Sounds like another one is hooked! 

Where are you located, Steve? 

Larry


----------



## StevenIsBallin (Aug 31, 2013)

Im down here just north of Orlando Florida


----------



## David Leech (Dec 9, 2008)

Steven, Steven, Steven, 
I know that you are excited, but you are going to have to settle down! 
First of all, it is NOT a 'train'. 
It is a LOCOMOTIVE. (or perhaps Locomotive and Tender)
It will become a 'train' only when you have it on the tracks and attached to some rolling stock. 
Anyway, make sure that you know what you are doing before you first steam it up, or better still, maybe find someone close by who can help you the first time. 
It's not difficult, but you do need to do some things a certain way, and know what to expect. 
All the best, 
David Leech, Delta, Canada


----------



## StevenIsBallin (Aug 31, 2013)

Oh my mistake! haha. Thankfully I didnt make the mistake of calling it a toy







(except when attempting to take her on a plane!). Ill be a little nervous on her first steam up but ill be sure to keep an extinguisher near by and luckily a fellow birkshire owner posted a video showing exactly how to run her, so hopefully I wont burn the house down!


----------



## Larry Green (Jan 2, 2008)

Steve, look into the Ridge Live Steamers, a bit south of you. They have an elevated G1 track with a number of live steam operators. Also, Andrew Finnegan has an Aster Berk that he runs at the Tradewinds & Atlantic club in Cocoanut Creek. That's a bit far for you, but I expect that he will be at the Ridge meet in Feb. 

Larry (in Vermont)


----------



## StevenIsBallin (Aug 31, 2013)

Thanks Larry. I saw the Tradewinds & Atlantic club down near Miami but thats a bit of a haul for me!

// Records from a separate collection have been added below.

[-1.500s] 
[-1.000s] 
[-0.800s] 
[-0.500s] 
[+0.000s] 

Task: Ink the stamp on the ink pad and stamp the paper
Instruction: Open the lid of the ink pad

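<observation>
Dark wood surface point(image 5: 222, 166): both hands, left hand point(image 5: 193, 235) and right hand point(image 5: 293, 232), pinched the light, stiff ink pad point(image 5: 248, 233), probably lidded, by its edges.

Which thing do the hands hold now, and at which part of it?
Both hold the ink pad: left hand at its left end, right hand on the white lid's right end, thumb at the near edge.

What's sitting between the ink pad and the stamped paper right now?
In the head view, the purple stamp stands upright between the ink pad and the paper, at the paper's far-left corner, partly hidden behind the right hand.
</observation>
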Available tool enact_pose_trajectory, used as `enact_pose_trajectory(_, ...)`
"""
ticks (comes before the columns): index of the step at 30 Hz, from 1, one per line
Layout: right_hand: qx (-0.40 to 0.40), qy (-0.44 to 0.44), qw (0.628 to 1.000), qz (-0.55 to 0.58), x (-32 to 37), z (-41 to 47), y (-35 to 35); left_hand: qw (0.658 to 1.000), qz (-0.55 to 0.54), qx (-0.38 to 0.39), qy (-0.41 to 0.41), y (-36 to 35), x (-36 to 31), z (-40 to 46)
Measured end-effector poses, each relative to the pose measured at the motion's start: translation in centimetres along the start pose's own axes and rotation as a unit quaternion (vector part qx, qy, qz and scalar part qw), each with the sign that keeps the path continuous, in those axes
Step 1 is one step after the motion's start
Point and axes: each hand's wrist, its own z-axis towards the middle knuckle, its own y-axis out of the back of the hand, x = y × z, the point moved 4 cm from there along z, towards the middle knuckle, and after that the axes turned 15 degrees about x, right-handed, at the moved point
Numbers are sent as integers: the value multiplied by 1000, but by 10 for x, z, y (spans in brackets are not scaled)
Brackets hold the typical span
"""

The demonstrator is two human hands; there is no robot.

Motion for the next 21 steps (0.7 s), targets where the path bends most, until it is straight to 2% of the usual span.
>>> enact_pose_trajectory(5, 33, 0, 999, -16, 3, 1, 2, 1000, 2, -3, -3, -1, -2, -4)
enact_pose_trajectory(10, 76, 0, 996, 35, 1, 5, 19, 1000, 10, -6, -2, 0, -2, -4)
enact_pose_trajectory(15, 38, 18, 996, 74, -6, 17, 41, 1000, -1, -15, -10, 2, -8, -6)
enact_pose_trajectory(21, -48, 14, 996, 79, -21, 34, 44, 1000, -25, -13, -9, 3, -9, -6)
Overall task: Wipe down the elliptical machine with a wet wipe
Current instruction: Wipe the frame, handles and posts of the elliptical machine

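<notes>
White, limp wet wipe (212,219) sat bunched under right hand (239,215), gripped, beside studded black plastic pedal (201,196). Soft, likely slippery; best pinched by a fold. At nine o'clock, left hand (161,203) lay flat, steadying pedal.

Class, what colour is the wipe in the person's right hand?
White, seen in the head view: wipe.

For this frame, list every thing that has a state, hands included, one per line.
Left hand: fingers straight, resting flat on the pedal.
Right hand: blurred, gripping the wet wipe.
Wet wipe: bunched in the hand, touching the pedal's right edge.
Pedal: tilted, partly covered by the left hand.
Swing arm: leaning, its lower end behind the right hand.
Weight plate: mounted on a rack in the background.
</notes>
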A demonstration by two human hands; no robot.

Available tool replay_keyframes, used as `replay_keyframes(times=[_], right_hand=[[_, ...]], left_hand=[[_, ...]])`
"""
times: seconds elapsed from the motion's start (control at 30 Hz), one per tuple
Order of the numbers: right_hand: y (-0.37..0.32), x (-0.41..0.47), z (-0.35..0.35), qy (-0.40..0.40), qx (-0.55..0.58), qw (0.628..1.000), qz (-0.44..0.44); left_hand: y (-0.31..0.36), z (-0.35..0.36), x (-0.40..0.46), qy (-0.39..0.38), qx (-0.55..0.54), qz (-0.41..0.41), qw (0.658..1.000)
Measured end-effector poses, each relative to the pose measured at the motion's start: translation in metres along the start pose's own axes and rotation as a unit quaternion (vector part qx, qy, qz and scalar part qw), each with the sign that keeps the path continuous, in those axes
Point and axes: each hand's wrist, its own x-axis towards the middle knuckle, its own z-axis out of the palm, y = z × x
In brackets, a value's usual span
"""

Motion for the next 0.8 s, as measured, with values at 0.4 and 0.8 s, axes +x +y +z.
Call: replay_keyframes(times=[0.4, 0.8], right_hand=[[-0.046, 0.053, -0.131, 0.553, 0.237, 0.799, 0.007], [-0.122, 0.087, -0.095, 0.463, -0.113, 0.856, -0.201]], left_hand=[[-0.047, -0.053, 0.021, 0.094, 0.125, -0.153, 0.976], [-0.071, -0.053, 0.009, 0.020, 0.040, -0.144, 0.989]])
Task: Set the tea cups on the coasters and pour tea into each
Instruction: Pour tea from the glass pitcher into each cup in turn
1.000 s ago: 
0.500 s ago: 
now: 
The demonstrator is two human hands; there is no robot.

I like how close the Ridge live steamers are (little less than an hour away) so that will probably be the first place I go to, though that might be a ways down the road since I want to make sure I dont step on any toes or ruffle any feathers since Im new to the hobby. Andrew's video showing how to run his berk was what convinced me to get my berk and Ive seen him in several steamup videos from diamondhead so it was interesting to learn that he's a floridian too. Hopefully we'll cross paths someday and we can double head our berks haha.


----------



## Don Howard (Jan 2, 2008)

Here is the most recent newsletter for Ridge live steamers. 

I am pretty sure they will welcome you as a brand new owner and steamer. 
Use their website's Contact information to start instead of just trying to show up some day. 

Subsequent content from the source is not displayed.